Every record must be repeated precisely as it stands.

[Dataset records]
------------------------------------

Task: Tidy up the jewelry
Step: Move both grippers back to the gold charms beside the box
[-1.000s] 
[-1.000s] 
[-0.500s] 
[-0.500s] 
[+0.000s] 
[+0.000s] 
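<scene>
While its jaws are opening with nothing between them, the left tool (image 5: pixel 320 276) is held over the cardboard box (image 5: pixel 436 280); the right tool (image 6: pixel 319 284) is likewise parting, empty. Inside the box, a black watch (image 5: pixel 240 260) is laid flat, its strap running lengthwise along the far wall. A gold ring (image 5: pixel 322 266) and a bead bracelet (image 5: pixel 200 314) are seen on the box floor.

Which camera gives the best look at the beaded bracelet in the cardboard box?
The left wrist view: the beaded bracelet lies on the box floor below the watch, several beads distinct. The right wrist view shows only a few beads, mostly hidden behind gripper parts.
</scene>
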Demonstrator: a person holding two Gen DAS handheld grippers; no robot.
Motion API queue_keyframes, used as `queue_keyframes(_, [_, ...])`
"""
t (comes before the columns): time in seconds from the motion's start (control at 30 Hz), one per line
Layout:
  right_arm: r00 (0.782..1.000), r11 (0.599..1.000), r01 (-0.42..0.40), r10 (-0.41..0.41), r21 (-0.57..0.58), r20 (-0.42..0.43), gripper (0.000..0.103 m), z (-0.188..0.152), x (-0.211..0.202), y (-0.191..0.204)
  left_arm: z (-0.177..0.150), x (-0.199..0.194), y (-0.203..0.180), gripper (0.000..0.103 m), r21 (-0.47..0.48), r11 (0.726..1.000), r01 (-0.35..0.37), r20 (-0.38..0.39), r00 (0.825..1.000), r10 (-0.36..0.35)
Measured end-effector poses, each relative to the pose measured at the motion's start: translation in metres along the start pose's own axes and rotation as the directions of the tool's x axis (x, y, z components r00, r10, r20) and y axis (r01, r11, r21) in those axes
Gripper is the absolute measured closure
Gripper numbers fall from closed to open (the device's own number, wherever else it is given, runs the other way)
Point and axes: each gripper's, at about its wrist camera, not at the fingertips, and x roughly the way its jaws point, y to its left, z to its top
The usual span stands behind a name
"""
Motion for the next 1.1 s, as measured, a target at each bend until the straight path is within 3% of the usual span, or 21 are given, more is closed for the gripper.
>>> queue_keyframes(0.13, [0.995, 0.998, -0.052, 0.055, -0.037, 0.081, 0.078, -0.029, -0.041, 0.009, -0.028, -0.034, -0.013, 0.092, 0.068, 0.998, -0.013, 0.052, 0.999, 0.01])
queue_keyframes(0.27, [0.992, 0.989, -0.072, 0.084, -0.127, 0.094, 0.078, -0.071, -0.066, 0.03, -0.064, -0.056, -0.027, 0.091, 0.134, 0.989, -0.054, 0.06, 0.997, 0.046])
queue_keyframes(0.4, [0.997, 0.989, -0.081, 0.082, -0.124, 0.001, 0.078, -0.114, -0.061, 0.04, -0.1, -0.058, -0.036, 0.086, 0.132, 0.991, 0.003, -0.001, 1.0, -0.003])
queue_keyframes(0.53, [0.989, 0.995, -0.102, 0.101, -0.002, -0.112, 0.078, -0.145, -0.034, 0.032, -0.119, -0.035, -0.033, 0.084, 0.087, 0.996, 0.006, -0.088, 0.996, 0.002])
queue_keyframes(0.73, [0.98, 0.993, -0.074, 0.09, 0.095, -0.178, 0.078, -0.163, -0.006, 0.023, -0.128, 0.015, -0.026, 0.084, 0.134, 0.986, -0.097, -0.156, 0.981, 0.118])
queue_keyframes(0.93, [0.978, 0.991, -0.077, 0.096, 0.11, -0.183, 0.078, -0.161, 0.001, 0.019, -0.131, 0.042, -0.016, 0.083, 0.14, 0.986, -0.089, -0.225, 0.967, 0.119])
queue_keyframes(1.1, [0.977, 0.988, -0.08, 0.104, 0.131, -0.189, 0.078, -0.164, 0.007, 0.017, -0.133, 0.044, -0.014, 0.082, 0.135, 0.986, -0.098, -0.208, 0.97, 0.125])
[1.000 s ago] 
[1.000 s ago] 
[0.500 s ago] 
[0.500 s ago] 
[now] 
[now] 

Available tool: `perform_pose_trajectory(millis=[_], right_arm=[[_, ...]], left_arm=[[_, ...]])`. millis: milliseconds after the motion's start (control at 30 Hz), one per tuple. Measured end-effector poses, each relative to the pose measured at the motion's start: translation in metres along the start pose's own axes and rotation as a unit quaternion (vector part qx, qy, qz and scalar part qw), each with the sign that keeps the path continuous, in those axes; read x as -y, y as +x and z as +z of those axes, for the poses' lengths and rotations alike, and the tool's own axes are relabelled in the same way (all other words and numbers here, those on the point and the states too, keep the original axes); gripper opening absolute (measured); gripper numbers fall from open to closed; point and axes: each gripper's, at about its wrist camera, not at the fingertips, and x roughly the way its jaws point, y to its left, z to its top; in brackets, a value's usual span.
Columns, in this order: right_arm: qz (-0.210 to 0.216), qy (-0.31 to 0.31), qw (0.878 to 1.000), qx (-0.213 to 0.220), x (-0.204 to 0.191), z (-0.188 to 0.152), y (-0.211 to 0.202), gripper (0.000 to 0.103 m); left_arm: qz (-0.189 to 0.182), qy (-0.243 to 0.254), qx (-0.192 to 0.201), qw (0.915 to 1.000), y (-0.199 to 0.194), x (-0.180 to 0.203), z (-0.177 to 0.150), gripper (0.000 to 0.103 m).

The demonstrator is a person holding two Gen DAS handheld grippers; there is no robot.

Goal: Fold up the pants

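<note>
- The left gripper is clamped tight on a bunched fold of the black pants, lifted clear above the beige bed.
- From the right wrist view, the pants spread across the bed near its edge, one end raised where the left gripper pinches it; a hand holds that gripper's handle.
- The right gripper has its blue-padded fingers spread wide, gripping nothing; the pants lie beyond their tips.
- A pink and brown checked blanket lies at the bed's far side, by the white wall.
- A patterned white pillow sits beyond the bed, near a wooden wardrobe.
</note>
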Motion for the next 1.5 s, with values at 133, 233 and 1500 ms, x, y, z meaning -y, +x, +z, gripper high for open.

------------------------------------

__EXERCISE RESULT__:
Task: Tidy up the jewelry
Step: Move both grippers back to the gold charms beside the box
[-1.000s] 
[-1.000s] 
[-0.500s] 
[-0.500s] 
[+0.000s] 
[+0.000s] 
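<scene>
While its jaws are opening with nothing between them, the left tool (image 5: pixel 320 276) is held over the cardboard box (image 5: pixel 436 280); the right tool (image 6: pixel 319 284) is likewise parting, empty. Inside the box, a black watch (image 5: pixel 240 260) is laid flat, its strap running lengthwise along the far wall. A gold ring (image 5: pixel 322 266) and a bead bracelet (image 5: pixel 200 314) are seen on the box floor.

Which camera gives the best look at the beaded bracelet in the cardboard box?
The left wrist view: the beaded bracelet lies on the box floor below the watch, several beads distinct. The right wrist view shows only a few beads, mostly hidden behind gripper parts.
</scene>
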Demonstrator: a person holding two Gen DAS handheld grippers; no robot.
Motion API queue_keyframes, used as `queue_keyframes(_, [_, ...])`
"""
t (comes before the columns): time in seconds from the motion's start (control at 30 Hz), one per line
Layout:
  right_arm: r00 (0.782..1.000), r11 (0.599..1.000), r01 (-0.42..0.40), r10 (-0.41..0.41), r21 (-0.57..0.58), r20 (-0.42..0.43), gripper (0.000..0.103 m), z (-0.188..0.152), x (-0.211..0.202), y (-0.191..0.204)
  left_arm: z (-0.177..0.150), x (-0.199..0.194), y (-0.203..0.180), gripper (0.000..0.103 m), r21 (-0.47..0.48), r11 (0.726..1.000), r01 (-0.35..0.37), r20 (-0.38..0.39), r00 (0.825..1.000), r10 (-0.36..0.35)
Measured end-effector poses, each relative to the pose measured at the motion's start: translation in metres along the start pose's own axes and rotation as the directions of the tool's x axis (x, y, z components r00, r10, r20) and y axis (r01, r11, r21) in those axes
Gripper is the absolute measured closure
Gripper numbers fall from closed to open (the device's own number, wherever else it is given, runs the other way)
Point and axes: each gripper's, at about its wrist camera, not at the fingertips, and x roughly the way its jaws point, y to its left, z to its top
The usual span stands behind a name
"""
Motion for the next 1.1 s, as measured, a target at each bend until the straight path is within 3% of the usual span, or 21 are given, more is closed for the gripper.
>>> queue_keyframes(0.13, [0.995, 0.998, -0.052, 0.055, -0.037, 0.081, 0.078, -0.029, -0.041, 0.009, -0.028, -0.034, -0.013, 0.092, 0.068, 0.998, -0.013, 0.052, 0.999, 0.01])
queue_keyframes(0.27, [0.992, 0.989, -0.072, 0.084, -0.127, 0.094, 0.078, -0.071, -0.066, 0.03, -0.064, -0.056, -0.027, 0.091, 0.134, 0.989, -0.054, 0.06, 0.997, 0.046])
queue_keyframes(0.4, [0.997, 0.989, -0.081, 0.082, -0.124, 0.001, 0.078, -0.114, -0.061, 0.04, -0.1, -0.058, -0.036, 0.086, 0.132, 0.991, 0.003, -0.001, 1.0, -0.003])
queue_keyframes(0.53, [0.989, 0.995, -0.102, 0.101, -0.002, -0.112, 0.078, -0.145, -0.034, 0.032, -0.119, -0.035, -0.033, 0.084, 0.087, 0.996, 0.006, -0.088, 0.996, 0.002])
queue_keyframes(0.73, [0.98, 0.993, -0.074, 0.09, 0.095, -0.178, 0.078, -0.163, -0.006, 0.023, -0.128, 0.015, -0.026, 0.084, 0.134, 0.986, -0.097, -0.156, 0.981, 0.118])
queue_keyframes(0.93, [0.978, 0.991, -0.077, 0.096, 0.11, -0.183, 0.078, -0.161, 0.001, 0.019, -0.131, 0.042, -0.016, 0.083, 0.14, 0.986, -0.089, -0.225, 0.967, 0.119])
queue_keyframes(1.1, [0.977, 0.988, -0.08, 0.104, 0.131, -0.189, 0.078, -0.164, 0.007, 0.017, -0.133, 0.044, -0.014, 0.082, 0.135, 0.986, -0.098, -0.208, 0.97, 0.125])
[1.000 s ago] 
[1.000 s ago] 
[0.500 s ago] 
[0.500 s ago] 
[now] 
[now] 

Available tool: `perform_pose_trajectory(millis=[_], right_arm=[[_, ...]], left_arm=[[_, ...]])`. millis: milliseconds after the motion's start (control at 30 Hz), one per tuple. Measured end-effector poses, each relative to the pose measured at the motion's start: translation in metres along the start pose's own axes and rotation as a unit quaternion (vector part qx, qy, qz and scalar part qw), each with the sign that keeps the path continuous, in those axes; read x as -y, y as +x and z as +z of those axes, for the poses' lengths and rotations alike, and the tool's own axes are relabelled in the same way (all other words and numbers here, those on the point and the states too, keep the original axes); gripper opening absolute (measured); gripper numbers fall from open to closed; point and axes: each gripper's, at about its wrist camera, not at the fingertips, and x roughly the way its jaws point, y to its left, z to its top; in brackets, a value's usual span.
Columns, in this order: right_arm: qz (-0.210 to 0.216), qy (-0.31 to 0.31), qw (0.878 to 1.000), qx (-0.213 to 0.220), x (-0.204 to 0.191), z (-0.188 to 0.152), y (-0.211 to 0.202), gripper (0.000 to 0.103 m); left_arm: qz (-0.189 to 0.182), qy (-0.243 to 0.254), qx (-0.192 to 0.201), qw (0.915 to 1.000), y (-0.199 to 0.194), x (-0.180 to 0.203), z (-0.177 to 0.150), gripper (0.000 to 0.103 m).

The demonstrator is a person holding two Gen DAS handheld grippers; there is no robot.

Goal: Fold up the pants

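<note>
- The left gripper is clamped tight on a bunched fold of the black pants, lifted clear above the beige bed.
- From the right wrist view, the pants spread across the bed near its edge, one end raised where the left gripper pinches it; a hand holds that gripper's handle.
- The right gripper has its blue-padded fingers spread wide, gripping nothing; the pants lie beyond their tips.
- A pink and brown checked blanket lies at the bed's far side, by the white wall.
- A patterned white pillow sits beyond the bed, near a wooden wardrobe.
</note>
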Motion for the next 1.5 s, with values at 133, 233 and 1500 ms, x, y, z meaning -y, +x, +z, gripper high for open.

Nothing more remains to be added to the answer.